** AVAILABLE DATA follows **

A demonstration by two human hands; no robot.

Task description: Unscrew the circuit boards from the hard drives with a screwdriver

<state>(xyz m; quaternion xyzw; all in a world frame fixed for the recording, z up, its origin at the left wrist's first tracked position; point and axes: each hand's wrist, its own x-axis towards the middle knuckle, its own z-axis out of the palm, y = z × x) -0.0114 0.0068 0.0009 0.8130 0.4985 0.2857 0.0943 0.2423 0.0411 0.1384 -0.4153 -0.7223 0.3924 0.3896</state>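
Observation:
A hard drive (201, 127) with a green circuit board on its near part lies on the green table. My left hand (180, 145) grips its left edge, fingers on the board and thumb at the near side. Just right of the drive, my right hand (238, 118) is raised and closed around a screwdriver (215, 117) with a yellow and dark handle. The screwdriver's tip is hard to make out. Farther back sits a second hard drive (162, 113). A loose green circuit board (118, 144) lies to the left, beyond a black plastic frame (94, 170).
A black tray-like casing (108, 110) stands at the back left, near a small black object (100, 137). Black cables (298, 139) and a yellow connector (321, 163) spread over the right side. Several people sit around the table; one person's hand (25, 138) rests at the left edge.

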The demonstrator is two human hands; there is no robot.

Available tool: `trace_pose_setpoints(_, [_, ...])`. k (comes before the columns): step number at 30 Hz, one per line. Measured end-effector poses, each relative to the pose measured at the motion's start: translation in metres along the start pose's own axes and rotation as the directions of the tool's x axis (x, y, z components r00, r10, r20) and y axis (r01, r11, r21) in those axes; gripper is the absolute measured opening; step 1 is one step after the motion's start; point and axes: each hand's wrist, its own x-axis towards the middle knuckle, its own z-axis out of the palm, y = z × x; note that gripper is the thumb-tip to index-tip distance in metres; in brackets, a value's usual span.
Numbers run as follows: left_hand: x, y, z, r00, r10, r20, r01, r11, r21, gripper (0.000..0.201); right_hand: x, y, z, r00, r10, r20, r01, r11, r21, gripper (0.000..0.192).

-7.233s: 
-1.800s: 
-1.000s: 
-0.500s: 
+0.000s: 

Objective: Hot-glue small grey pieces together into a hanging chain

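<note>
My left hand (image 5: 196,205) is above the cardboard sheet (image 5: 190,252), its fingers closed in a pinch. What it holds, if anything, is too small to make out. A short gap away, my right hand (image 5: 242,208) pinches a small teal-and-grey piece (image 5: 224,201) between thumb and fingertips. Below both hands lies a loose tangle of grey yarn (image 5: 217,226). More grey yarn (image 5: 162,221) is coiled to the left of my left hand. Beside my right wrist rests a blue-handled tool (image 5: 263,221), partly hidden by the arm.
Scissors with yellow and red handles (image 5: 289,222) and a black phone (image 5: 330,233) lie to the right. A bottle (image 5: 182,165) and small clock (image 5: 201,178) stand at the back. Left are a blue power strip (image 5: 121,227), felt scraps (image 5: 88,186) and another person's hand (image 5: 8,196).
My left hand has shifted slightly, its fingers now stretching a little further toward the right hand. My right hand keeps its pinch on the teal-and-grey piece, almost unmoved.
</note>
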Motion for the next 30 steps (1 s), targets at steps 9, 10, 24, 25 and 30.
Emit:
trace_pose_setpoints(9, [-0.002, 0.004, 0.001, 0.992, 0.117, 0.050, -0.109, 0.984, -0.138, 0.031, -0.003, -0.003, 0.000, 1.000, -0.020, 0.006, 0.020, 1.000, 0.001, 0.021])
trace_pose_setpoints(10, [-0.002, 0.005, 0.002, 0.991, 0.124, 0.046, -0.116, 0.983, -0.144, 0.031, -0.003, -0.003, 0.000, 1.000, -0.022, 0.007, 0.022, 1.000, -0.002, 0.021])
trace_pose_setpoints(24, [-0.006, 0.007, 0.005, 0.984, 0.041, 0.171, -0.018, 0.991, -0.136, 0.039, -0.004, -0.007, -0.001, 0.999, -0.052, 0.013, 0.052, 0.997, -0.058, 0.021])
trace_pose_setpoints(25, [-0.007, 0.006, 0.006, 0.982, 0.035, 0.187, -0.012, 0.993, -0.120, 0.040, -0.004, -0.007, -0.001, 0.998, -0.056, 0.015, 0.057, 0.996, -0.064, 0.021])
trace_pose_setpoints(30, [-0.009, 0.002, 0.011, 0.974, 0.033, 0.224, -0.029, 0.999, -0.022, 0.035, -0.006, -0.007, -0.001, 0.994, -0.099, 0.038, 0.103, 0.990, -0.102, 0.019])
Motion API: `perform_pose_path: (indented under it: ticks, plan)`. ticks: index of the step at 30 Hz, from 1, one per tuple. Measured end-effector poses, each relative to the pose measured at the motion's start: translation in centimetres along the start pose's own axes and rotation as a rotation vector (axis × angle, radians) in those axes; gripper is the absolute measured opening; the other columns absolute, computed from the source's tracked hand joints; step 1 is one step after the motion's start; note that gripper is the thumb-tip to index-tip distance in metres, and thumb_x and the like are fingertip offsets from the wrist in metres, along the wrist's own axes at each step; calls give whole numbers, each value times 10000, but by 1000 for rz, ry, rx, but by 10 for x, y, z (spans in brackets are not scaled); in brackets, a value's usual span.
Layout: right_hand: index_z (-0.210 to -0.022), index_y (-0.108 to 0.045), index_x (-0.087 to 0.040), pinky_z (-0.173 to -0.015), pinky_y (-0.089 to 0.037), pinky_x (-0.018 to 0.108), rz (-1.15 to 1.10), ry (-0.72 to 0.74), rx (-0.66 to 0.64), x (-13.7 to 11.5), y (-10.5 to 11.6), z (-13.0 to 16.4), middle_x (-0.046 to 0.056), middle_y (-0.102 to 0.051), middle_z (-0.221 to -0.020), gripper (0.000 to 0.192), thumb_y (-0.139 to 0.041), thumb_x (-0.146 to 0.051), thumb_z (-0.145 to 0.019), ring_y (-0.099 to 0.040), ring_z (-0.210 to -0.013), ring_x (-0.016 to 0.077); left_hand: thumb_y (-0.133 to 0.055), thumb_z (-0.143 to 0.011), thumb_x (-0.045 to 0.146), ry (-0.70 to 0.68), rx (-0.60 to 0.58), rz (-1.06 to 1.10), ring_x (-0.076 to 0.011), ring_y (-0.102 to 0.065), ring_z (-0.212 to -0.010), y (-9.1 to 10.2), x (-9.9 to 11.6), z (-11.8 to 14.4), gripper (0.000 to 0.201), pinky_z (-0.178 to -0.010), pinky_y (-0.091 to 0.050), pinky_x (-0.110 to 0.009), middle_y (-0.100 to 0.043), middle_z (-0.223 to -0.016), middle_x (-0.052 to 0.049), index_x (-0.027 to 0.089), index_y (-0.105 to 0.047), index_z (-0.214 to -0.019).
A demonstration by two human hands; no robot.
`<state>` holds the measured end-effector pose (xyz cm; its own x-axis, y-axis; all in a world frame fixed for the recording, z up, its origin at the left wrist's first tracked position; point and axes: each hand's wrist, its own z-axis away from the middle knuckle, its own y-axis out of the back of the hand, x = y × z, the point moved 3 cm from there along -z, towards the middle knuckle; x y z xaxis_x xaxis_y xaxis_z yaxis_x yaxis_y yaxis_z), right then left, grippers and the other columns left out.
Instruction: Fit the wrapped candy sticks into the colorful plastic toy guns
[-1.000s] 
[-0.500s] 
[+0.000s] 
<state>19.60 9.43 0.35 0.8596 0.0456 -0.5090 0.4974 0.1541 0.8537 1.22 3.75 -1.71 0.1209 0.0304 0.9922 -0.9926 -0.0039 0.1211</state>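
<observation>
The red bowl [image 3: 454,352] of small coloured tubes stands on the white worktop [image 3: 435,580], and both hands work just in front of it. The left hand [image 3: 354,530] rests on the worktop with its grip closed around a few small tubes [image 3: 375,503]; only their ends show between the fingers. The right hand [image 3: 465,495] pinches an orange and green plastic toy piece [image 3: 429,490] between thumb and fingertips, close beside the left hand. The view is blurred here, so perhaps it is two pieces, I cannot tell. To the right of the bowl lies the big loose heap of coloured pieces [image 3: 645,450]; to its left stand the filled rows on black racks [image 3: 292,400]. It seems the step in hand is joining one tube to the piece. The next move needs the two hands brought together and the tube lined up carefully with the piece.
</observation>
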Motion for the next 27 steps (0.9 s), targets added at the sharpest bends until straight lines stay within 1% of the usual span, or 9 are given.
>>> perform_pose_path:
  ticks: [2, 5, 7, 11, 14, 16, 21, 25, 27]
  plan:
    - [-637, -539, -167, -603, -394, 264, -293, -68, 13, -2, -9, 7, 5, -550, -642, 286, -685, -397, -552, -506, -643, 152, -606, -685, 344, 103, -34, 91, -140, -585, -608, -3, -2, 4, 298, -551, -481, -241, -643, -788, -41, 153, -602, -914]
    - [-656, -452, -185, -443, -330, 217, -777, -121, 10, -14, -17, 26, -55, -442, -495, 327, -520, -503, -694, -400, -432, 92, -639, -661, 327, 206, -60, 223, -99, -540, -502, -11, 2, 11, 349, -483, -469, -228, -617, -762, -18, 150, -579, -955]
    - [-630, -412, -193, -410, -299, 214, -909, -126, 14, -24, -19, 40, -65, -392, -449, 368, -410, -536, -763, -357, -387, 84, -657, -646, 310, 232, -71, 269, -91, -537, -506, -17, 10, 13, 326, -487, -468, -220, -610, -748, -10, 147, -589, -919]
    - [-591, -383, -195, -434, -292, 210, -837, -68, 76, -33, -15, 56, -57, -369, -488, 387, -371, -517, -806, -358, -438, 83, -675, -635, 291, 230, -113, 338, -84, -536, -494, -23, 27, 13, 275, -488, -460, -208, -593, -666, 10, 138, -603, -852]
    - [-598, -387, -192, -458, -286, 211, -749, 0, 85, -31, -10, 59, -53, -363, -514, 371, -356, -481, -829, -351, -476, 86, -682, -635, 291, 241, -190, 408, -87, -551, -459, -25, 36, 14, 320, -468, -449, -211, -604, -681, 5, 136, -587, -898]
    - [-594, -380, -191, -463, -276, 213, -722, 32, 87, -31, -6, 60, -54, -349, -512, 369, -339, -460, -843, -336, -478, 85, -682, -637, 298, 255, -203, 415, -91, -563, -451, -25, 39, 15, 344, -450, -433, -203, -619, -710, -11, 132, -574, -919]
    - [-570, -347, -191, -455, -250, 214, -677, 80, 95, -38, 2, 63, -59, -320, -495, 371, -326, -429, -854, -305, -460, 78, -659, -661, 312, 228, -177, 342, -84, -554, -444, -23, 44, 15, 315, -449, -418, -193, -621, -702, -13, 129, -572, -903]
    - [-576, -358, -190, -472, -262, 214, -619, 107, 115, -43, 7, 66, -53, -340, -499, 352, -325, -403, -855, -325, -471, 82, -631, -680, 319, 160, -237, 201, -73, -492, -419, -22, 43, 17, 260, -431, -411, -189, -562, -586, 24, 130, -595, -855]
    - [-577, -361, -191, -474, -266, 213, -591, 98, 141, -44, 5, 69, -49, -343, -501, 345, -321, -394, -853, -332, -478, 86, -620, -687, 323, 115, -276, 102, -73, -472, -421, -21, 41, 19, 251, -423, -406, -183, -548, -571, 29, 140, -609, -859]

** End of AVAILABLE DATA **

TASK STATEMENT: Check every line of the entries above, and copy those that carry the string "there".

OUTPUT OF THE TASK:
The demonstrator is two human hands; there is no robot.
`<state>` holds the measured end-effector pose (xyz cm; its own x-axis, y-axis; all in a world frame fixed for the recording, z up, its origin at the left wrist's first tracked position; point and axes: each hand's wrist, its own z-axis away from the middle knuckle, its own y-axis out of the back of the hand, x = y × z, the point moved 3 cm from there along -z, towards the middle knuckle; x y z xaxis_x xaxis_y xaxis_z yaxis_x yaxis_y yaxis_z), right then left, grippers and the other columns left out.

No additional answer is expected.